Work item ▸
Nothing in the data may be altered as it is transcribed.

Collected material ▸
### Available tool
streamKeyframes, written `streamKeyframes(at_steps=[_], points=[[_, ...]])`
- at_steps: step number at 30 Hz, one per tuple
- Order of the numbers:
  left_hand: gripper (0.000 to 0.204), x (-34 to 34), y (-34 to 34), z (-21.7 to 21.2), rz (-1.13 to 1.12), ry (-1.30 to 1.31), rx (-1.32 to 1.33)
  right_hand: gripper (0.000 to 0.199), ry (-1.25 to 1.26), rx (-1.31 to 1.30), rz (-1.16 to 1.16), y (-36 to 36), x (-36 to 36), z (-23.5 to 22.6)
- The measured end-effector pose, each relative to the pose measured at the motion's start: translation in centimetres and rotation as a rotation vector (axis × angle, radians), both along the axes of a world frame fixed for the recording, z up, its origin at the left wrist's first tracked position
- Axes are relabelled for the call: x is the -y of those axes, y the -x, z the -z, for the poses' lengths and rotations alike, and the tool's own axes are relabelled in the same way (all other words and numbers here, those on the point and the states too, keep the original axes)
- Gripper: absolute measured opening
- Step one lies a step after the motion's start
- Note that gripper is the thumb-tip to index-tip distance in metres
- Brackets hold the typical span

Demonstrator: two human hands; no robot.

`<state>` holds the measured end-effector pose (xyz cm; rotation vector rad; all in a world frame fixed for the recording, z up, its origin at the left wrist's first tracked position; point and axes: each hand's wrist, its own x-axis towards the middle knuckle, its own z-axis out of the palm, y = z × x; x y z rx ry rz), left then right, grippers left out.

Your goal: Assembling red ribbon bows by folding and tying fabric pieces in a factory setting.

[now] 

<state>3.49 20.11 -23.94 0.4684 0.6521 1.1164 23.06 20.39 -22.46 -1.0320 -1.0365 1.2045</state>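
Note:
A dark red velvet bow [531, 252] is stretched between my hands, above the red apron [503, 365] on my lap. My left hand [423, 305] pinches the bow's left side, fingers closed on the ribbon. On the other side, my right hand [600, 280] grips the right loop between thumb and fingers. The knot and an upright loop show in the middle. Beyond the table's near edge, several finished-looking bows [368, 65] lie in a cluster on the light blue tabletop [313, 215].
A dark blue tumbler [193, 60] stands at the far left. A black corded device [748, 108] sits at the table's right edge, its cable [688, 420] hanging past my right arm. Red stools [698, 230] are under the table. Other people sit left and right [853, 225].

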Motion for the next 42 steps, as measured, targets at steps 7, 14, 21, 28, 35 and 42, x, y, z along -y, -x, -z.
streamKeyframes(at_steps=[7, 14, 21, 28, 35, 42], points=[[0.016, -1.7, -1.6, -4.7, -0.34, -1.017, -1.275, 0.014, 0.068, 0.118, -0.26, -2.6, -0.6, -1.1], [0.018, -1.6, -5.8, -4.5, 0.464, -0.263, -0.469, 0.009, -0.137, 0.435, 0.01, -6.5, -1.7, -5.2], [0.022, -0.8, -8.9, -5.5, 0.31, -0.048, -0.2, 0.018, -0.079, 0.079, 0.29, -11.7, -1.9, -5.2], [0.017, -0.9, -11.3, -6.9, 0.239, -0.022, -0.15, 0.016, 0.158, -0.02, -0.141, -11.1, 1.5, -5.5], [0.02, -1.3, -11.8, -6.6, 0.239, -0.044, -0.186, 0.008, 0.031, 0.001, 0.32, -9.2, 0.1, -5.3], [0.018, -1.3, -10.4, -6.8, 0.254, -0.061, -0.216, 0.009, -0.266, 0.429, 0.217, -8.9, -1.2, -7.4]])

Result for this task ▸
### Available tool
streamKeyframes, written `streamKeyframes(at_steps=[_], points=[[_, ...]])`
- at_steps: step number at 30 Hz, one per tuple
- Order of the numbers:
  left_hand: gripper (0.000 to 0.204), x (-34 to 34), y (-34 to 34), z (-21.7 to 21.2), rz (-1.13 to 1.12), ry (-1.30 to 1.31), rx (-1.32 to 1.33)
  right_hand: gripper (0.000 to 0.199), ry (-1.25 to 1.26), rx (-1.31 to 1.30), rz (-1.16 to 1.16), y (-36 to 36), x (-36 to 36), z (-23.5 to 22.6)
- The measured end-effector pose, each relative to the pose measured at the motion's start: translation in centimetres and rotation as a rotation vector (axis × angle, radians), both along the axes of a world frame fixed for the recording, z up, its origin at the left wrist's first tracked position
- Axes are relabelled for the call: x is the -y of those axes, y the -x, z the -z, for the poses' lengths and rotations alike, and the tool's own axes are relabelled in the same way (all other words and numbers here, those on the point and the states too, keep the original axes)
- Gripper: absolute measured opening
- Step one lies a step after the motion's start
- Note that gripper is the thumb-tip to index-tip distance in metres
- Brackets hold the typical span

Demonstrator: two human hands; no robot.

`<state>` holds the measured end-effector pose (xyz cm; rotation vector rad; all in a world frame fixed for the recording, z up, its origin at the left wrist's first tracked position; point and axes: each hand's wrist, its own x-axis towards the middle knuckle, its own z-axis out of the palm, y = z × x; x y z rx ry rz), left then right, grippers left out.

Your goal: Assembling red ribbon bows by folding and tying fabric pieces in a factory setting.

[now] 

<state>3.49 20.11 -23.94 0.4684 0.6521 1.1164 23.06 20.39 -22.46 -1.0320 -1.0365 1.2045</state>
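Note:
A dark red velvet bow [531, 252] is stretched between my hands, above the red apron [503, 365] on my lap. My left hand [423, 305] pinches the bow's left side, fingers closed on the ribbon. On the other side, my right hand [600, 280] grips the right loop between thumb and fingers. The knot and an upright loop show in the middle. Beyond the table's near edge, several finished-looking bows [368, 65] lie in a cluster on the light blue tabletop [313, 215].
A dark blue tumbler [193, 60] stands at the far left. A black corded device [748, 108] sits at the table's right edge, its cable [688, 420] hanging past my right arm. Red stools [698, 230] are under the table. Other people sit left and right [853, 225].
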
Motion for the next 42 steps, as measured, targets at steps 7, 14, 21, 28, 35 and 42, x, y, z along -y, -x, -z.
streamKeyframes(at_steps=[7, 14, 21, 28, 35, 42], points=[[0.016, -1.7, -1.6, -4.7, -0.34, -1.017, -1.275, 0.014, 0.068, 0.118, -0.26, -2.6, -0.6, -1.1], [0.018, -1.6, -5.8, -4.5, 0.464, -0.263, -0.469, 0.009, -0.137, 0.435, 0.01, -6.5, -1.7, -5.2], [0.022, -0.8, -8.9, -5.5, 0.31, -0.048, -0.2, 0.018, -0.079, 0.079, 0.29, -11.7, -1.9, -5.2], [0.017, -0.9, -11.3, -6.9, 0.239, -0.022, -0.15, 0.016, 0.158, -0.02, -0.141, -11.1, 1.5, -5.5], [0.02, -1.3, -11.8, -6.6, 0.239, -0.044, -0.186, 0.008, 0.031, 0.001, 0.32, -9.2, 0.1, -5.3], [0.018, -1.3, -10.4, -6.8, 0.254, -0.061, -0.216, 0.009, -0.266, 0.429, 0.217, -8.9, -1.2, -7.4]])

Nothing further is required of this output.